4. La décision attaquée a été prise aux motifs suivants : " -pratiques non adaptées dans la gestion des changes engendrant des patients retrouvés le matin par l'équipe de jour en proportion bien plus nombreux à être souillés après une nuit travaillée par Zina B ; - Travail négligé dès la prise de poste et assorti d'une rapidité dans la réalisation des tâches non conforme aux bonnes pratiques professionnelles au point de faire peser un risque de maltraitance de la personne âgée ; Caractère répété du comportement et de propos agressifs vis-à-vis des usagers et des professionnels ".

5. Il ressort des pièces du dossier, notamment d'un rapport hiérarchique, que dans la nuit du 30 janvier 2021, une vive altercation a opposé Mme B à une collègue lors du change d'un patient. Parmi les vingt-deux témoignages recueillis dans le cadre de l'enquête administrative qui a suivi, il ressort de plusieurs d'entre eux que Mme B peut avoir des réactions virulentes inexpliquées, notamment à l'égard de ses collègues. Ainsi, le comportement agressif de Mme B est établi et est constitutif d'une faute.

6. Les autres faits fautifs sont décrits de manière générale. Ils reposent exclusivement sur des témoignages recueillis dans le cadre de l'enquête administrative, et les pièces produites par la requérante ne font état d'aucune analyse de la part de l'autorité hiérarchique. Plusieurs témoignages relatent par ailleurs un certain isolement la nuit, avec des pratiques qui divergent selon les agents, non harmonisées au niveau de l'établissement. Ainsi, dans les circonstances de l'espèce caractérisées par le caractère imprécis des motifs de la décision attaquée, les autres faits reprochés à Mme B ne sont pas établis.

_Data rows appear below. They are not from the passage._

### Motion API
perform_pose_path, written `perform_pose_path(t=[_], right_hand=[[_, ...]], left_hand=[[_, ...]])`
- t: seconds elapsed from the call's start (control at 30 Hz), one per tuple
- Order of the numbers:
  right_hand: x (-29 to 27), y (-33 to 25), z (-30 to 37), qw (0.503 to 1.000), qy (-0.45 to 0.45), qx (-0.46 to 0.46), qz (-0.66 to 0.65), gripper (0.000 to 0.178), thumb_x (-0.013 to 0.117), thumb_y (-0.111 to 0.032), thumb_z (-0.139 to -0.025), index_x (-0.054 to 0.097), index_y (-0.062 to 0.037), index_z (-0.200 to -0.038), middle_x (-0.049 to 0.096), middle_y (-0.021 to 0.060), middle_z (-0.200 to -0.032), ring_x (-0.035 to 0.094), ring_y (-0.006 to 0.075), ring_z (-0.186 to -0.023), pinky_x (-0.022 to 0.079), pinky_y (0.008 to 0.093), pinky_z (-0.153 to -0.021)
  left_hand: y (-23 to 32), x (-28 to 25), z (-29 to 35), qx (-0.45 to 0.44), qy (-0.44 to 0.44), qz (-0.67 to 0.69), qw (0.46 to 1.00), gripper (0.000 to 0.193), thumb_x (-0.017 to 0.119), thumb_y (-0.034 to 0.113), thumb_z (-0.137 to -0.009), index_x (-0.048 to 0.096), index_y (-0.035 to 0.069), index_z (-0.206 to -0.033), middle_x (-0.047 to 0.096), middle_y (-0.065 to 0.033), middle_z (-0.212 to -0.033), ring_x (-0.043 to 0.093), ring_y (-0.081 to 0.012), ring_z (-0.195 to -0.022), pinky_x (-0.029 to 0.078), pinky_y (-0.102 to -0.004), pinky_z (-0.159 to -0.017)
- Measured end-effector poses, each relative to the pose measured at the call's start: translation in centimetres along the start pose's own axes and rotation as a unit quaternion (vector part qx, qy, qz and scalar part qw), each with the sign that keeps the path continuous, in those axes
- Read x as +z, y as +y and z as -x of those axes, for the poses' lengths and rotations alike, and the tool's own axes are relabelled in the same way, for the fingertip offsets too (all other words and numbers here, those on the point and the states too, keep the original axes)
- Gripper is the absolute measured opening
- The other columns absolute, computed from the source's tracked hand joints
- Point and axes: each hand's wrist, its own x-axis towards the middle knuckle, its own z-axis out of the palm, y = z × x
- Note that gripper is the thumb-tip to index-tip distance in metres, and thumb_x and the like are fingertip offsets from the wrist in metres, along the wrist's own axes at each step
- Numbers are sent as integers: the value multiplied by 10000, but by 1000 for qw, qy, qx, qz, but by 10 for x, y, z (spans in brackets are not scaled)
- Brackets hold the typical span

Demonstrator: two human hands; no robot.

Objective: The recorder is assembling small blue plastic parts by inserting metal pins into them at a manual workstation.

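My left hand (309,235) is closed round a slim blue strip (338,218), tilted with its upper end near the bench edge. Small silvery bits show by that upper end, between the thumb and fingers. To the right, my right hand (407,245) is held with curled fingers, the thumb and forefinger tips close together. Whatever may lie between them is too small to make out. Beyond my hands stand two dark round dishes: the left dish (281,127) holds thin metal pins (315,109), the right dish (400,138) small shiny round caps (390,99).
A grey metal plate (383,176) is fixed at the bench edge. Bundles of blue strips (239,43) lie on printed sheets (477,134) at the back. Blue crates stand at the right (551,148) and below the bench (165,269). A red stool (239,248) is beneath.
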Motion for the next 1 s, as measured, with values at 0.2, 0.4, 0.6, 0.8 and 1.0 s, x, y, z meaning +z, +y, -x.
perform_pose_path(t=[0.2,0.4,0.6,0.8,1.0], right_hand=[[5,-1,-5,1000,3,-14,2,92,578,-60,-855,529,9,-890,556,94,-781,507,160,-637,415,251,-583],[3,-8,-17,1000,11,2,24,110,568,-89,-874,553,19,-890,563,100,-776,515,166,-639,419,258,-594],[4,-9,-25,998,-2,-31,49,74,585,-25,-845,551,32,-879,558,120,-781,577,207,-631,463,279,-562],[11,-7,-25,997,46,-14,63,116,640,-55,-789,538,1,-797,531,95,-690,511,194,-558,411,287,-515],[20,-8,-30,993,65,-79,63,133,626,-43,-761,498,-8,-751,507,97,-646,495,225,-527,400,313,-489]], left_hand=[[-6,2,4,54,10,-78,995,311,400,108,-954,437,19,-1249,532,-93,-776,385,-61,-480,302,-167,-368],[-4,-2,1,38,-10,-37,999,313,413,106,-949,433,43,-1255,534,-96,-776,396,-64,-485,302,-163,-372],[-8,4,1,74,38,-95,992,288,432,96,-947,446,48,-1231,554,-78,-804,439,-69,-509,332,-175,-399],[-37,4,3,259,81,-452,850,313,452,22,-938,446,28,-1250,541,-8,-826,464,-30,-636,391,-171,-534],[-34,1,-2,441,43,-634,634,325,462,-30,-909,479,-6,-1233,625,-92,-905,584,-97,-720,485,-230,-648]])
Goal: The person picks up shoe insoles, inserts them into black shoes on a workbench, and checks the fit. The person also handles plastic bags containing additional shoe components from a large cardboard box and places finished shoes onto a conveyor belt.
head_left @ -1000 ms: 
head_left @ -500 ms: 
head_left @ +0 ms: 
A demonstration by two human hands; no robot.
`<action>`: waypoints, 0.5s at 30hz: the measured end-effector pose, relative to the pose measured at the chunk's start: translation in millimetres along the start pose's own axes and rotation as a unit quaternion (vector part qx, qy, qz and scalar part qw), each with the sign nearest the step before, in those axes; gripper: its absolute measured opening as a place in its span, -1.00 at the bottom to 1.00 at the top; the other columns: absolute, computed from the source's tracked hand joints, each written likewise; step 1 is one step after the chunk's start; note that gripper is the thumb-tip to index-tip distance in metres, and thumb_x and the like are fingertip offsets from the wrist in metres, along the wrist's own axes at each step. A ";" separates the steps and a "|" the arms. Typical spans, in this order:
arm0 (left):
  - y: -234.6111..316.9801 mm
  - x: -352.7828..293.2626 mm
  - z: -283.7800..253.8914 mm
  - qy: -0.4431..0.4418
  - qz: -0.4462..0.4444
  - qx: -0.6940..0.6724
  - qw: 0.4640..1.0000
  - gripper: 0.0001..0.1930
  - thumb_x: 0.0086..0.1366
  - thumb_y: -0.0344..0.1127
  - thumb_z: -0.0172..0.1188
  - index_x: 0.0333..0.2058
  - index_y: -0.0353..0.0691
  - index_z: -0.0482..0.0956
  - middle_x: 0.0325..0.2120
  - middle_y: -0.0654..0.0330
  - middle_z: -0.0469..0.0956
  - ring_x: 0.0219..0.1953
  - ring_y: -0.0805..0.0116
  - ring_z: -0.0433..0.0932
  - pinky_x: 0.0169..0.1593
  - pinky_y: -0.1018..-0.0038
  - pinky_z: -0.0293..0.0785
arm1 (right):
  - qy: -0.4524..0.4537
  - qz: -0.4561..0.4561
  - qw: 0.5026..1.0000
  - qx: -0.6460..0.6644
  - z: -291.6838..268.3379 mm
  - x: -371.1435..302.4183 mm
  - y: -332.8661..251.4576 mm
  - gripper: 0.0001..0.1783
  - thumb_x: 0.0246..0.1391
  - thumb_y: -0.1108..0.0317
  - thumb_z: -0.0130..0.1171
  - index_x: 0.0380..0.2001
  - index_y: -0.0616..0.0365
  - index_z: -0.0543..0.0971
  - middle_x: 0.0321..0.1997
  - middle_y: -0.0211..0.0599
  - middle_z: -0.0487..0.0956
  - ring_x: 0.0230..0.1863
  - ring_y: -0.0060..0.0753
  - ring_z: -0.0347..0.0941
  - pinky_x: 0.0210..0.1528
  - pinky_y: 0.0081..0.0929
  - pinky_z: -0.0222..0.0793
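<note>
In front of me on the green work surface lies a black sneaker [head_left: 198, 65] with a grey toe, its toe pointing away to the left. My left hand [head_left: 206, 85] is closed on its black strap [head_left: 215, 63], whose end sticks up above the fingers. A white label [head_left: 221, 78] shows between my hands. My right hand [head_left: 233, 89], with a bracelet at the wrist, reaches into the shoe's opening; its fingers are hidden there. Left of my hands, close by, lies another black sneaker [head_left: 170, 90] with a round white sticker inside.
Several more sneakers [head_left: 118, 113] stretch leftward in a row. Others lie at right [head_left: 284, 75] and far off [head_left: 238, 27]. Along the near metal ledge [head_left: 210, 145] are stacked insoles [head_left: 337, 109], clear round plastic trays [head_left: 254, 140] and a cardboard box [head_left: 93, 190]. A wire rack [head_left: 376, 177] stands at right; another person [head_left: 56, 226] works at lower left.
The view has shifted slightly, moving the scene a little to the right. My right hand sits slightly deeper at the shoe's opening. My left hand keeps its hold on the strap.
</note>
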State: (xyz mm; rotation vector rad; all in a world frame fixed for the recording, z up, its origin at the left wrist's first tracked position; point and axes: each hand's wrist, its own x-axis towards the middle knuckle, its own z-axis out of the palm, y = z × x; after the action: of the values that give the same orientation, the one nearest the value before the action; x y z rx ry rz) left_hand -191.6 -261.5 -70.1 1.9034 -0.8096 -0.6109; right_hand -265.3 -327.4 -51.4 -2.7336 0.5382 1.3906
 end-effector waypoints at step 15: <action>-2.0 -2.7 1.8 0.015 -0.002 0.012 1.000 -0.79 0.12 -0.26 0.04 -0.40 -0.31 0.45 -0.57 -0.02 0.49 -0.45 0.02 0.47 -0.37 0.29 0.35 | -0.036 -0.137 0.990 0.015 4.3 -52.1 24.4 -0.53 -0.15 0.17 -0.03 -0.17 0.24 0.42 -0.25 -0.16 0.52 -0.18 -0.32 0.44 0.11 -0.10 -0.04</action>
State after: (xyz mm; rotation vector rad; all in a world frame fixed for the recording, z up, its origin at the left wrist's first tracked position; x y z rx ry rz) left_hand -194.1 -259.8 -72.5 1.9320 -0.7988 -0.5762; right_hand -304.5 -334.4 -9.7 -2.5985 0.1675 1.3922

7. La faute matériellement établie au point 5, si elle révèle un manque de dignité et de discernement de la part de Mme B, ne revêt toutefois pas un caractère de gravité suffisante pour entraîner, sans erreur d'appréciation, le prononcé de la sanction la plus sévère du troisième groupe sur l'échelle énoncée au point 2. En outre, les raisons qui ont conduit son employeur, en 2019, à infliger à Mme B la sanction citée au point 1 ne ressortent pas des pièces du dossier.

8. Il résulte de tout ce qui précède que la décision susvisée du 30 juin 2021 par laquelle le directeur du centre hospitalier de La Tour-du-Pin a exclu Mme B temporairement de ses fonctions pour une durée de deux ans doit être annulée.

Sur les conclusions à fin d'injonction :

9. Le présent jugement, qui annule la sanction d'exclusion infligée à Mme B, a pour effet de la réintégrer dans ses fonctions sans qu'aucune décision administrative ne soit nécessaire à son exécution. Par suite, les conclusions de Mme B tendant à ce qu'il soit enjoint au directeur du Centre hospitalier de la réintégrer doivent être rejetées.

Sur les conclusions tendant à l'application de l'article L. 761-1 du code de justice administrative :

10. Il y a lieu, dans les circonstances de l'espèce, de mettre à la charge du centre hospitalier de La Tour-du-Pin une somme de 1 500 euros à verser à Mme B.

D E C I D E :

Article 1er : La décision susvisée du 30 juin 2021 par laquelle le directeur du centre hospitalier de La Tour-du-Pin a exclu Mme B temporairement de ses fonctions pour une durée de deux ans est annulée.

Article 2 : Le centre hospitalier de La Tour-du-Pin versera à Mme B la somme de 1 500 euros au titre de l'article L. 761-1 du code de justice administrative.

Article 3 : Le surplus des conclusions de la requête est rejeté.

Article 4 : Le présent jugement sera notifié à Mme A B et au centre hospitalier de La Tour-du-Pin.

Délibéré après l'audience du 28 mars 2023, à laquelle siégeaient :

M. Vial-Pailler, président,

M. d'Argenson, premier conseiller,

Mme Frapolli, premier conseiller.

Rendu public par mise à disposition au greffe le 25 avril 2023.

Le rapporteur,

I. D

Le président,

C. VIAL-PAILLER

Le greffier,

G. MORAND

La République mande et ordonne au préfet de l'Isère en ce qui le concerne ou à tous commissaires de justice à ce requis en ce qui concerne les voies de droit commun contre les parties privées, de pourvoir à l'exécution de la présente décision.